What kind of "friend" leaves just like that? Friends stay by each other's side. They don't just simply cut off each other for no reason. You're tired? Maybe they're tired of you. Maybe they deserve a better friend. Any friend would be better than you. How can you expect your friends to be there for you, if you cannot be there for them? You’re in capable of sympathizing and empathizing. It’s pathetic. You’re so stubborn.
You're a demon. The things you say sometimes can make a person want to kill themselves. You're gross. Do you hear yourself? Stop it. Shut it. The things people tell you are said in full trust... and you use it against them? What the hell is your problem? Anything but that. You don't use a secret or someone's weakness against them. Just cut off your tongue already. Just disappear. Nobody needs you.
You want attention.

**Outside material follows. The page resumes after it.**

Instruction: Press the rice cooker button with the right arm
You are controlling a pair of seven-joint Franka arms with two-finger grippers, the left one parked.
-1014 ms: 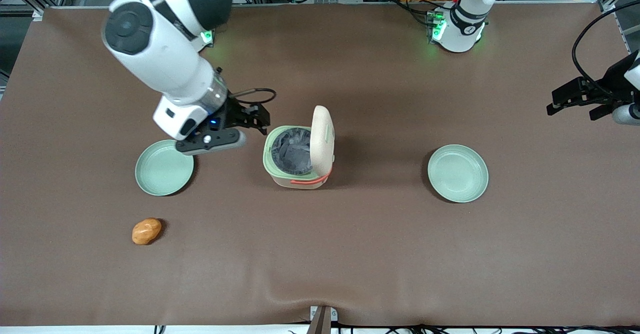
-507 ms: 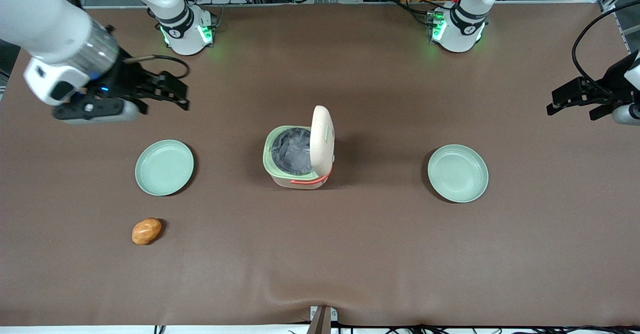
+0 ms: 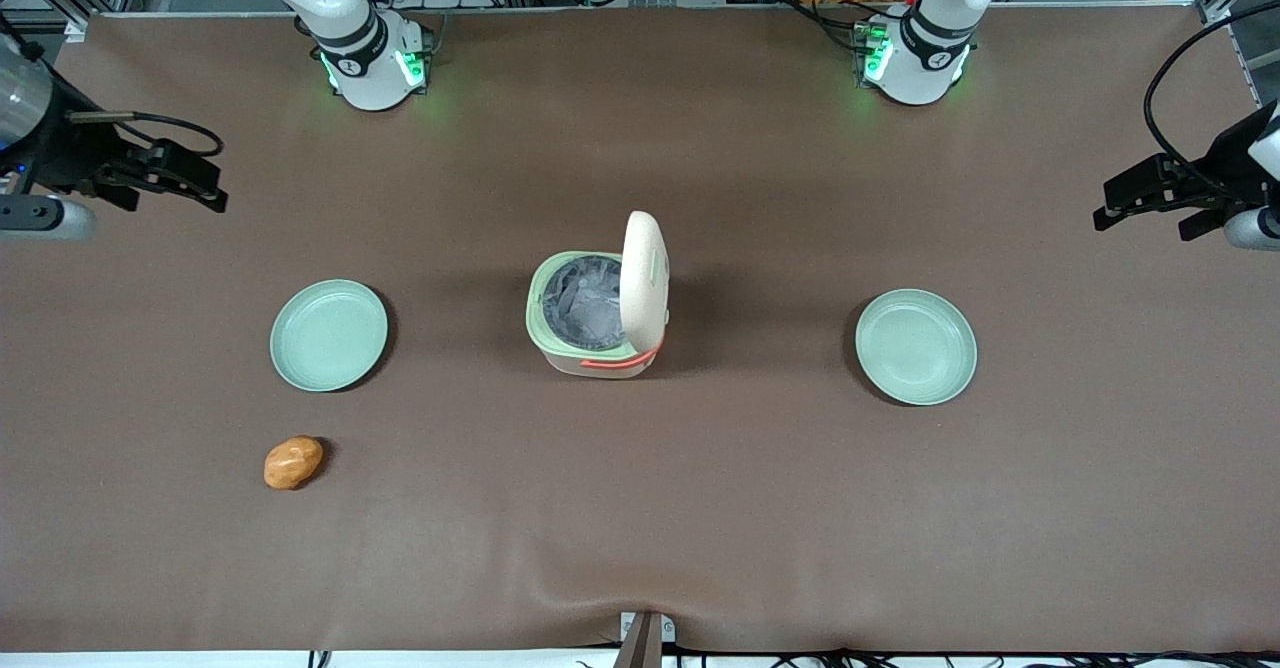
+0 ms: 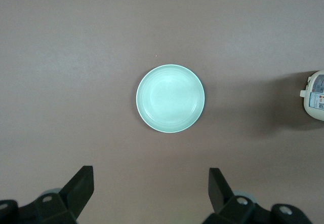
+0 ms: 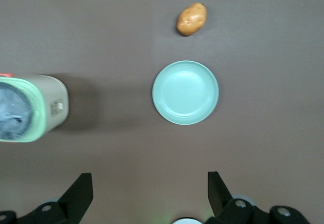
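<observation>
The rice cooker (image 3: 590, 333) stands in the middle of the table with its cream lid (image 3: 643, 283) swung up on edge and the grey inner pot (image 3: 585, 300) exposed. A small pale green button (image 3: 660, 268) shows on the lid's outer face. My right gripper (image 3: 208, 188) is open and empty, hanging over bare table far off toward the working arm's end, well apart from the cooker. In the right wrist view the cooker (image 5: 30, 107) shows with its pot open, and the gripper (image 5: 150, 178) has its fingers wide apart over bare table.
A pale green plate (image 3: 328, 335) (image 5: 185, 92) lies between the gripper and the cooker, with a potato (image 3: 293, 462) (image 5: 192, 19) nearer the front camera. A second plate (image 3: 915, 346) (image 4: 170, 99) lies toward the parked arm's end.
My right gripper has pulled away from beside the cooker's rim, sweeping over the plate out to the working arm's end of the table. The cooker's lid has stayed up.
</observation>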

Those scars on your body? You're a fucking idiot. It's stupid cry for attention. Suck it up. Everyone goes through hardship and obstacles. So grow up. You're "problems" are speed bumps compared to the mountains your friends endure. You're such a child. Life's hard. Deal with it.
You're a terrible girlfriend. How could anyone ever want you? How could anyone ever love you? I'm surprised you even experienced love. Hah. That's funny. Extremely actually. How could anyone ever want to put up with your shit. You're a manipulator. You're inconsiderate. Everything always has to go your way. You never negotiate or meet halfway. You're a dictator. You're TOXIC.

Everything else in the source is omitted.